Task prompt
Report back every line in the data that includes the string "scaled".
=== Section Start ===
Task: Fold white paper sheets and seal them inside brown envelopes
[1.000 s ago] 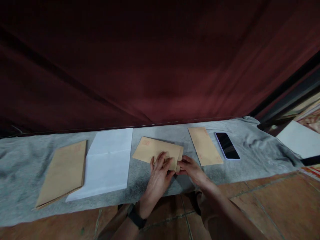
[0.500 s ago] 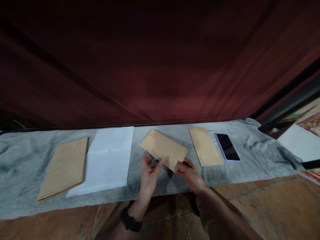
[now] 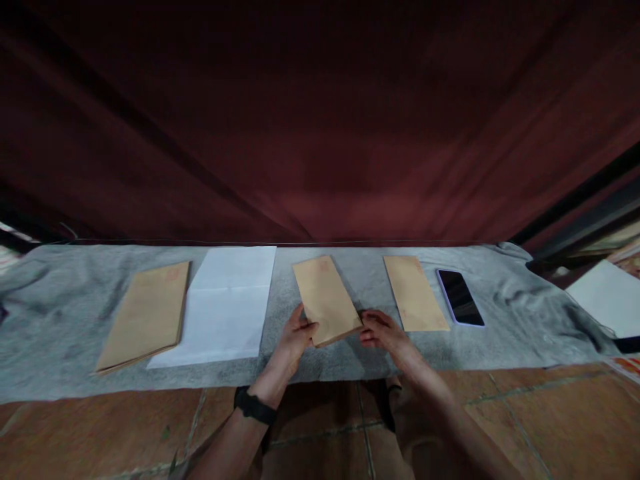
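Note:
A brown paper envelope (image 3: 327,297) with a faint red stamp mark near its far end is tilted slightly above the grey cloth. My left hand (image 3: 296,339) grips its near left edge, thumb on top and fingers underneath. At the near right corner, the fingers of my right hand (image 3: 385,333) are curled against the envelope; some fingertips are hidden. To the right lies another brown envelope (image 3: 417,297), flat on the cloth. Left of my hands is a white sheet of paper (image 3: 233,313) with a crease across it, partly under a stack of brown envelopes (image 3: 147,313).
A dark-screened phone in a lilac case (image 3: 461,298) lies right of the flat envelope. Grey cloth (image 3: 520,313) covers the long narrow surface, with a dark red curtain (image 3: 320,153) behind. A white board (image 3: 607,297) stands at far right; tiled floor (image 3: 550,420) lies below.
The envelope in my hands has turned from lying slantwise to pointing more away from me. My left thumb now presses on its near left corner. The view has shifted slightly.

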### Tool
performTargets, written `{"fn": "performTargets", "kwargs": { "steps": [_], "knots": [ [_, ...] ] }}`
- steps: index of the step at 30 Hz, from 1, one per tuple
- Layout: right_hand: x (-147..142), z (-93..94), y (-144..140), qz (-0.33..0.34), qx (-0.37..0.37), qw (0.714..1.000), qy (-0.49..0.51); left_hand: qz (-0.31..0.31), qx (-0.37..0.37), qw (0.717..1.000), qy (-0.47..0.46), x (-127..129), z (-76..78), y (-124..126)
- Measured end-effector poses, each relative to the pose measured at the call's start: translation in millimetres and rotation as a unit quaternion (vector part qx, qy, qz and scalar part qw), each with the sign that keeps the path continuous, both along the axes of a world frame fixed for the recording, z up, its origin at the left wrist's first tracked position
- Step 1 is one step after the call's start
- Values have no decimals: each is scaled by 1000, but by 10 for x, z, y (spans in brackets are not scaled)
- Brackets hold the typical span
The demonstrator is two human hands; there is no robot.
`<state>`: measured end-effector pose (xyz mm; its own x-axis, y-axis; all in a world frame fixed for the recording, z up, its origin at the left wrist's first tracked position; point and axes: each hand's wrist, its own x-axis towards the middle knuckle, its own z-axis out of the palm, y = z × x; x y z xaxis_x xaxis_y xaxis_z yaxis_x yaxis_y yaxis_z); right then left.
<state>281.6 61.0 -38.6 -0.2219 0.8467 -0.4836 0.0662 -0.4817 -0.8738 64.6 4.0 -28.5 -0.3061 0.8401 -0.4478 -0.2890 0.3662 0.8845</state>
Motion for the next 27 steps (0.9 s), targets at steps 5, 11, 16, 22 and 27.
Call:
{"fn": "performTargets", "kwargs": {
  "steps": [5, 11, 16, 22, 27],
  "knots": [
    [10, -157, -52, 60, 227, 965, -120, -10, 26, 991, 128, -8, -77, 76],
    [29, -184, -128, 185, 385, 878, -215, -70, 33, 926, 370, 14, -49, 43],
    [32, -149, -136, 214, 397, 862, -231, -89, 65, 851, 513, 74, -44, -75],
    [17, -90, -83, 222, 385, 863, -239, -149, 130, 830, 521, 43, -44, -116],
    [-19, -95, -48, 222, 405, 846, -266, -206, 117, 820, 520, 12, 16, -118]
  ]
}}
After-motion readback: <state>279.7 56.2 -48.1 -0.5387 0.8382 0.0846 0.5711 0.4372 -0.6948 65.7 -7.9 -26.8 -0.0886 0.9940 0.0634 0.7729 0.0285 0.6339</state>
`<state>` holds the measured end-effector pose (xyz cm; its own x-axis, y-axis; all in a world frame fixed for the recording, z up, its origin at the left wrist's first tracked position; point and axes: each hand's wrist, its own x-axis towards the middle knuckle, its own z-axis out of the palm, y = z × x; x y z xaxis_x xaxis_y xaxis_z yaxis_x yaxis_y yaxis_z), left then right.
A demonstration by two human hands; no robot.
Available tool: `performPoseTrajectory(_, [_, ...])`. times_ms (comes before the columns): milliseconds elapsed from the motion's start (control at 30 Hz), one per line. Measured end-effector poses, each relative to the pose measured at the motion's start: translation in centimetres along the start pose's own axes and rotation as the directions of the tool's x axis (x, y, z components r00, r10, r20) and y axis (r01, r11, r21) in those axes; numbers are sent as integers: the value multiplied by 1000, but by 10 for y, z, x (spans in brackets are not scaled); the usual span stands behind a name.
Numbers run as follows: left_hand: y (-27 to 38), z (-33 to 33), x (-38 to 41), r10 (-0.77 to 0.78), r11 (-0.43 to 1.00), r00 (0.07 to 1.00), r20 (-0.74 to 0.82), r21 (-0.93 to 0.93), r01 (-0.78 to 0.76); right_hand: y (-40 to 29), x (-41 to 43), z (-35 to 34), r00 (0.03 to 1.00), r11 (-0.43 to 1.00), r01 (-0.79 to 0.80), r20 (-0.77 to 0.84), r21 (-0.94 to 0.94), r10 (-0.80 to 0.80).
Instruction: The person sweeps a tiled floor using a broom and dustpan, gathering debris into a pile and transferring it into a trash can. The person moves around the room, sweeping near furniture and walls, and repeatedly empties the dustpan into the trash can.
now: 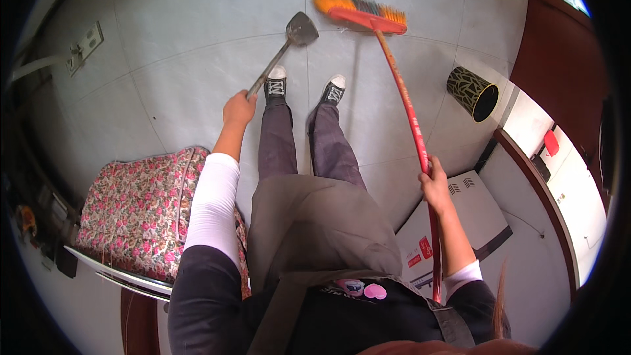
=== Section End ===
Reply to the task
- Values have no decimals: each is scaled by 1000, but by 10 for x, z, y (spans in brackets are not scaled)
Available tool: `performPoseTrajectory(_, [_, ...])`. times_ms (comes before the columns): milliseconds elapsed from the motion's start (control at 30 Hz), one per line. Measured end-effector poses, each relative to the pose measured at the motion's start: translation in centimetres along the start pose's own axes and rotation as the directions of the tool's x axis (x, y, z components r00, r10, r20) and y axis (r01, r11, r21) in those axes; numbers are sent as integers: the value multiplied by 1000, but by 10 for y, z, x (spans in brackets are not scaled); the usual span stands behind a name.

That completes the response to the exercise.